Une étude sur les conséquences psychologiques du confinement
Regards croisés de chercheurs sur le Covid-19 : psychologie du confinement. Anne Giersch, psychiatre et directrice de recherche de l’unité Neuropsychologie cognitive et physiopathologie de la schizophrénie, a lancé un appel à témoignages sur les effets du confinement.
« Tout s’est fait vraiment très vite », raconte Anne Giersch, « j’avais un sentiment d’urgence très fort : il ne fallait pas rater les premiers instants du confinement français. » C’est arrivée chez elle, après avoir fermé son laboratoire, que la chercheuse ressent l’importance de la situation. Elle se souvient n’avoir pas été triste, ou anxieuse, mais reconnaît avoir vécu un « moment émotionnellement chargé. » Immédiatement, elle commence à écrire sur le sujet et reçoit dans la foulée un mail d’une collègue de Nashville, aux Etats-Unis, sur le même sujet. La chercheuse américaine lui transfère un questionnaire sur les conséquences du confinement, une aubaine pour Anne Giersch, qui veut démarrer au plus tôt.
En explorant la littérature scientifique, la psychiatre réalise vite qu’il existe déjà des articles sur la question. Une équipe de chercheurs du King’s College (Royaume-Uni) a passé en revue 24 études détaillant les effets psychologiques de la mise en quarantaine. Ces travaux ont été réalisés dans une dizaine de pays lors des précédentes épidémies. Les résultats varient selon les modalités, notamment la durée du confinement et la connaissance d’une date de fin par le public. Mais d’une manière générale les conclusions montrent une récurrence de symptômes de stress post-traumatique, de dépression, de colère, de peur, d’abus de médicaments, mais surtout une baisse du moral généralisée.

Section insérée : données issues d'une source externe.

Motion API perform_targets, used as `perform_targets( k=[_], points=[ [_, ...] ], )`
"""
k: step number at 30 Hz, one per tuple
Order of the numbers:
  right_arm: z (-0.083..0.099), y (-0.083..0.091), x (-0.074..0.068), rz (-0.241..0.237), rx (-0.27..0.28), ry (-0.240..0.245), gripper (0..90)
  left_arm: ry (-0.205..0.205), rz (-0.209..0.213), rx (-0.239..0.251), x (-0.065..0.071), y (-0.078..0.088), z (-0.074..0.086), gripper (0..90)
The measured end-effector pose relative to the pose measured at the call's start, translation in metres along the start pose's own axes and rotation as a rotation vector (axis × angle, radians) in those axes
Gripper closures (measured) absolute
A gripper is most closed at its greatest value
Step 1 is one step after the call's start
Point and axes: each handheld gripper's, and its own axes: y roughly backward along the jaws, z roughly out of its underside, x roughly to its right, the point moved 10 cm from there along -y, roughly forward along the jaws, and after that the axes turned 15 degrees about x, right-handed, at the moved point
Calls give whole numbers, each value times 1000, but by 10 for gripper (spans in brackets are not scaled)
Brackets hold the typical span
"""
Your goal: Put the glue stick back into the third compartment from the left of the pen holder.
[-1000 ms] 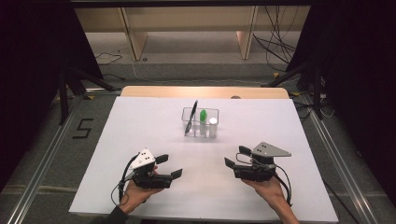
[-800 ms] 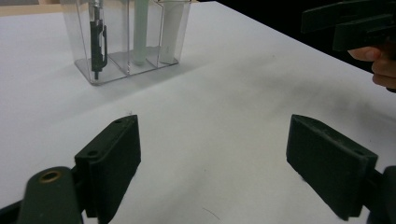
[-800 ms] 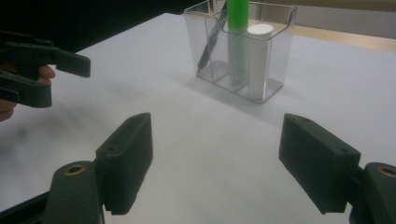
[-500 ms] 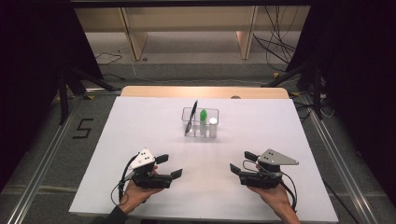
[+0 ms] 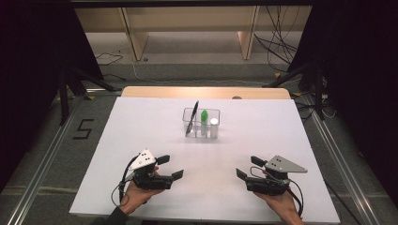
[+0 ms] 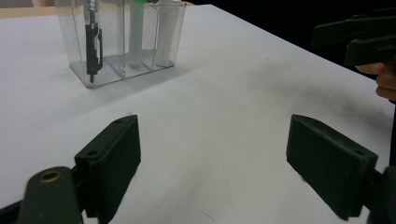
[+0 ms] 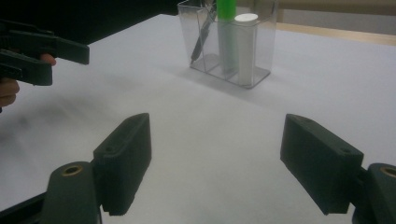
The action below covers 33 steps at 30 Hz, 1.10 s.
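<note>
Fingers: your left gripper [image 5: 170, 168] and right gripper [image 5: 246, 167] both spread wide, holding nothing | low on the table [image 5: 141, 126], lower frame, likely a ready pose | holder [image 5: 202, 123] upper centre, well apart, keeps pen [image 5: 192, 118], green marker [image 5: 204, 120], white tube [image 5: 214, 127] upright.

White table top [image 5: 281, 140], bare wooden edge strip [image 5: 206, 92] along its far side, grey floor [image 5: 47, 154] marked with a black numeral 5 [image 5: 82, 129], wooden furniture legs [image 5: 133, 40] beyond, loose black cables [image 5: 277, 37] on floor, metal floor rails [image 5: 342, 154] either side.
</note>
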Motion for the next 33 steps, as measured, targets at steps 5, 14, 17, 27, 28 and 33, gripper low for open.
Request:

Deux cent personnes recrutées en huit jours
Avec l’approbation du comité d’éthique de l’Université de Strasbourg, Anne Giersch met au point un protocole. Avec l’aide de plusieurs collègues, elle traduit et adapte le questionnaire américain, dont toutes les questions ne sont pas forcément appropriées. « Aux Etats-Unis, ils s’interrogent beaucoup sur la religion, ce que nous ne pouvons pas faire en France. », explique-t-elle. Grâce à des collègues de son laboratoire, dont certains ont déjà une expertise d’analyse de la narration, elle finalise les modalités de l’étude. Les participants auront trois questionnaires assez longs à remplir : le premier à propos de la période d’avant le confinement, le second pendant et le dernier un mois après la fin des mesures. « Nous savons qu’il peut y avoir des effets à long terme », explique Anne Giersch. En plus de ces questionnaires, les participants sont appelés à écrire un compte-rendu de chaque journée passée en confinement. Une fois ces modalités mises en place, l’étude peut être lancée.
Le temps du recrutement arrive très vite, avec plusieurs contraintes importantes. Les personnes doivent maîtriser le français, de préférence leur langue maternelle, et être prêts à s’engager dans la durée. « Nous demandons un compte-rendu par jour, même s’il ne doit faire que quelques lignes, c’est déjà un biais de recrutement important », reconnaît la chercheuse, qui espère qu’il y aura peu de décrochages.
Des résultats de recherche en deux temps
Si les participants contribuent de manière régulière, nous aurons environ 3000 textes », calcule Anne Giersch. Le nombre important de données va emmener les chercheurs à procéder à plusieurs niveaux d’analyse. Dans un premier temps, l’équipe, accompagnée de linguistes, va pouvoir mettre en place des mesures automatisées. « Quelques mois après la fin de l’étude, nous devrions être en mesure de produire les premiers résultats », espère t’elle. Pour la suite, des analyses plus « qualitatives » sont prévues. Parce qu’elles nécessitent plus de temps et de ressources humaines, leur temporalité est plus difficile à calculer. Le tout sera également déterminé par la durée totale du confinement, un facteur pour le moment inconnu des participants et de l’équipe de recherche.